**EXERCISE PROMPT**
Whenever a line of the entries below holds the string "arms", copy that line and return it.

DATA SHOWN: Begin

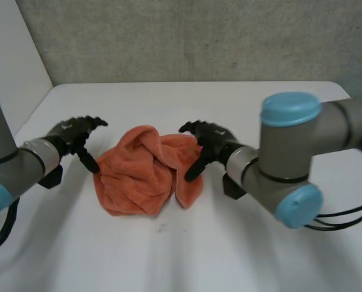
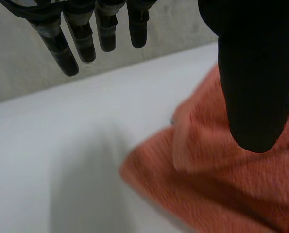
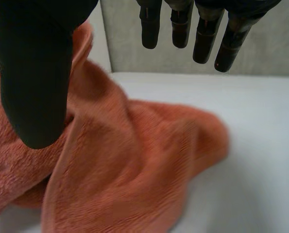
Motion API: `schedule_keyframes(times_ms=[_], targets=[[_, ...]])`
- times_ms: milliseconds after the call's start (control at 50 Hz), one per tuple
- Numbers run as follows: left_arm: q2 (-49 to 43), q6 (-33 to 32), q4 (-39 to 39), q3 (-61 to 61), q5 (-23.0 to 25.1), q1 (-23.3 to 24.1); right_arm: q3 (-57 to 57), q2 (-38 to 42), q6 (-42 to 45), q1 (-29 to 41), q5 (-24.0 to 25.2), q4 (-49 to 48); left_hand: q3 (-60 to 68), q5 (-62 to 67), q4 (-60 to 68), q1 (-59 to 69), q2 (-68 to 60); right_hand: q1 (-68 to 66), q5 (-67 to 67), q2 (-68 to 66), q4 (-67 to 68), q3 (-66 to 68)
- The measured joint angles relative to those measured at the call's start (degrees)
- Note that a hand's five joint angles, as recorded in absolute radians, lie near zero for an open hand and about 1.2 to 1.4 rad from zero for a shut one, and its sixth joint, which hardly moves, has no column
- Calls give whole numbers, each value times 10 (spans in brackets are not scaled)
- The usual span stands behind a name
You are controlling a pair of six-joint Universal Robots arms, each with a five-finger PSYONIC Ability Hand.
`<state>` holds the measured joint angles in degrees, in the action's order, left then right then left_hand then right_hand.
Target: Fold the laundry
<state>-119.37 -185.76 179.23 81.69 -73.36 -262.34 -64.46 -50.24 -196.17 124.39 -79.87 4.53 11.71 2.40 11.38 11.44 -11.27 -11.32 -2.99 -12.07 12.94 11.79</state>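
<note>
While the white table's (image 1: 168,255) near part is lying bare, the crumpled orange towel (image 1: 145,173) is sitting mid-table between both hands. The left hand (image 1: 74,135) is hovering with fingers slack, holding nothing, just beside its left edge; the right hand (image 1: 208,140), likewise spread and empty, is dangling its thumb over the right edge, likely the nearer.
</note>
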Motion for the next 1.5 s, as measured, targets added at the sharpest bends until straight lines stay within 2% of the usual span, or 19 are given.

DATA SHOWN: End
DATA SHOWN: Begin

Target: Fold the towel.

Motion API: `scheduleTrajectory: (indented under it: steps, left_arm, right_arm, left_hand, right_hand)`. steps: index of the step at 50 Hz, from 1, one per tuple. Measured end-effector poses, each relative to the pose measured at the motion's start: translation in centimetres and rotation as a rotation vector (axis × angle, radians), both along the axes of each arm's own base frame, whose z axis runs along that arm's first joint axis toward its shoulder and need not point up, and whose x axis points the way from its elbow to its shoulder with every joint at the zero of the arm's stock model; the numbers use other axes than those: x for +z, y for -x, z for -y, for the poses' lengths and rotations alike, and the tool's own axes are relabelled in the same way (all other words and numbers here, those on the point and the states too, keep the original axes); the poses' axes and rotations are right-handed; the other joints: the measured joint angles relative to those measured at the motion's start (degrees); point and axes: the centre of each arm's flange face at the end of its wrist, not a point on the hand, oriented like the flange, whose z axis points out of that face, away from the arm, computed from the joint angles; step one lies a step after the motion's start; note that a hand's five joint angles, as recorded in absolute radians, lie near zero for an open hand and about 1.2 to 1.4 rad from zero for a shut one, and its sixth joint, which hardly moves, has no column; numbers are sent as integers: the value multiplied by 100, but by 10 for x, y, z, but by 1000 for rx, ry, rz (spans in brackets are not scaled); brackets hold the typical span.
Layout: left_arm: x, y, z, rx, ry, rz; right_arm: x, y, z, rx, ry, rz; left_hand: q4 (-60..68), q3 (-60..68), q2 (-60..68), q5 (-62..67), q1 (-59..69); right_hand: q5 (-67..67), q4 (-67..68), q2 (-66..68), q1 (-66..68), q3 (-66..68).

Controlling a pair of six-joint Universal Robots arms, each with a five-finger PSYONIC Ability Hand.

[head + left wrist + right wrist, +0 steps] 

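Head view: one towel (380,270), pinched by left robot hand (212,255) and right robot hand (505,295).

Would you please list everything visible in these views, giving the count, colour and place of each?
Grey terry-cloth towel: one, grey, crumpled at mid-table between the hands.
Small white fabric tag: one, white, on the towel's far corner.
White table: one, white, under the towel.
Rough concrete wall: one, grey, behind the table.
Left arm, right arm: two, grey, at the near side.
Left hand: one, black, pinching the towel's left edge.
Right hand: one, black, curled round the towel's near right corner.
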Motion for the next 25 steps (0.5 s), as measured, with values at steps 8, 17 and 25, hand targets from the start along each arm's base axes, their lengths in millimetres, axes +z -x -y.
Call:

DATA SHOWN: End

**RESPONSE TO THIS TASK**
You are controlling a pair of six-joint Universal Robots arms, each with a five-finger PSYONIC Ability Hand.
Controlling a pair of six-joint Universal Robots arms, each with a five-finger PSYONIC Ability Hand.

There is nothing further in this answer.